Ronny Tong, anggota Dewan Eksekutif pemerintah setempat, kepada Al Jazeera menyatakan bahwa sangat sedikit informasi yang dirilis mengenai penangkapan terkait hasutan, dan tuduhan keamanan nasional terhadap mereka tentu didasarkan pada bukti yang lebih substantif daripada sekadar kritik terhadap pemerintah.

“Kami – dengan ‘K’ besar – berpendapat bahwa hukum tetaplah hukum. Ada kemungkinan bahwa jika seseorang melanggar hukum pada momen yang sangat sensitif … maka kepolisian harus bertindak dengan kehati-hatian. Jika mereka berlebihan, pengadilan akan hadir untuk melakukan koreksi,” ujar Ronny Tong.

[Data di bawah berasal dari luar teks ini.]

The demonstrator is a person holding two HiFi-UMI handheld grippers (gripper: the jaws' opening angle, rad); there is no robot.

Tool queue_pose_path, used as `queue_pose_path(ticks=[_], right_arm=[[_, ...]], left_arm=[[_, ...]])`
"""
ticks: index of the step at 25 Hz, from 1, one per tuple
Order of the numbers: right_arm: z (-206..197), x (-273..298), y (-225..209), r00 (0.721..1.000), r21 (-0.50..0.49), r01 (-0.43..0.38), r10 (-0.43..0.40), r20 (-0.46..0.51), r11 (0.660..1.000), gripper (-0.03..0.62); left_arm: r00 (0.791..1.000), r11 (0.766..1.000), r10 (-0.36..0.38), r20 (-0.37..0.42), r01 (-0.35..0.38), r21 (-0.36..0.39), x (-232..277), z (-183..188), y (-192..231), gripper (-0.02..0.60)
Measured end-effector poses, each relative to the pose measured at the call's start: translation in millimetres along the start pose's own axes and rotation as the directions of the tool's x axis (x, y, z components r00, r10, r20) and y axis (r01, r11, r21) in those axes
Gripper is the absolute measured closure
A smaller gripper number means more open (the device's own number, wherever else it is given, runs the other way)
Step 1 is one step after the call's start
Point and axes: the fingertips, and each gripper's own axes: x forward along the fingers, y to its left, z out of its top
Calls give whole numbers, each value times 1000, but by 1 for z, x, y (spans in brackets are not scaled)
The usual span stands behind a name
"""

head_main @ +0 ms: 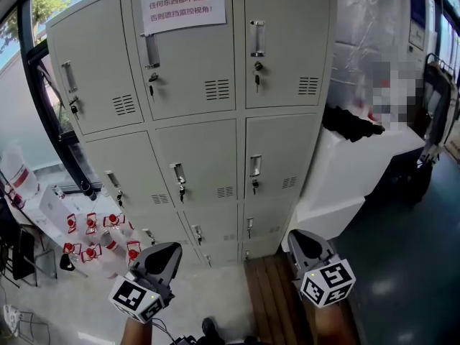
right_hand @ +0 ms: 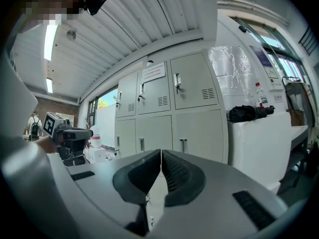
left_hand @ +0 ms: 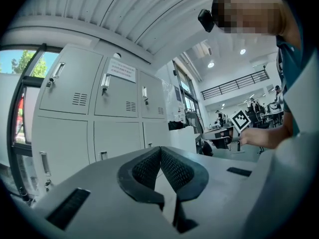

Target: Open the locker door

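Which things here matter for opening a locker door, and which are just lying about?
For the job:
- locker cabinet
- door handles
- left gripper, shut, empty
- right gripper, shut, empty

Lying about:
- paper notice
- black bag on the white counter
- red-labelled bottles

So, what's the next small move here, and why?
Probably bring the right gripper forward to the door handle ahead and part its jaws. Every door on the lockers looks closed, and both it and the left gripper are shut, empty and short of them.
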Motion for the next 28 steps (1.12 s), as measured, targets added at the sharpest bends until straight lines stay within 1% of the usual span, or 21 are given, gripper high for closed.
queue_pose_path(ticks=[1, 3, 7, 10, 18, 23, 28], right_arm=[[1, 2, -1, 1000, 2, 13, -13, -2, 1000, 559], [2, 9, -4, 999, 2, 40, -40, -5, 999, 559], [4, 29, -6, 996, 9, 92, -92, -7, 996, 559], [6, 46, -2, 992, 13, 122, -122, -5, 992, 559], [5, 98, 9, 980, 30, 197, -197, -3, 980, 557], [0, 122, 13, 972, 37, 236, -236, -15, 971, 557], [-13, 143, 10, 970, 37, 243, -241, -41, 969, 557]], left_arm=[[1000, 1000, -15, 1, 15, 2, 7, 0, 5, 565], [998, 998, -57, 31, 57, -5, 21, 4, 13, 565], [993, 993, -115, 27, 115, -8, 41, 0, 37, 565], [990, 990, -138, -4, 138, -1, 49, -6, 62, 565], [977, 976, -214, 7, 214, -26, 63, -23, 124, 565], [969, 968, -247, 6, 247, -40, 64, -37, 149, 565], [969, 968, -246, -19, 244, -66, 69, -61, 166, 565]])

Dia menyampaikan kepada Al Jazeera bahwa menurutnya logis bagi pemerintah untuk mengambil alih bantuan komunitas dari relawan guna menyelaraskan upaya. Sepanjang pekan lalu, pemerintah berjanji penghuni Wang Fuk Court akan menerima hunian gratis hingga rumah mereka dibangun kembali, serta menawarkan subsidi sebesar 100.000 dolar Hong Kong (US$12.847).

Pemimpin Hong Kong John Lee juga telah menyerukan pembentukan komite independen untuk menyelidiki kebakaran dan mengkaji sistem pekerjaan konstruksi Hong Kong, meski hanya rincian terbatas yang telah dirilis.

Hingga Jumat, belum ada pejabat pemerintah yang mengundurkan diri terkait kebakaran mematikan ini.

“Saat ini, pemerintah sedang menyelidiki apakah ada praktik korupsi yang terlibat [dalam kebakaran], kemudian ada persoalan pembangunan kembali,” kata Ronny Tong. “Bantuan nyata satu-satunya yang dapat kami berikan kepada korban adalah mengembalikan rumah mereka. Kita tak dapat mengembalikan keluarga mereka yang telah meninggal, namun saya yakin dalam kemampuan komunitas untuk membangun kembali gedung-gedung tersebut.”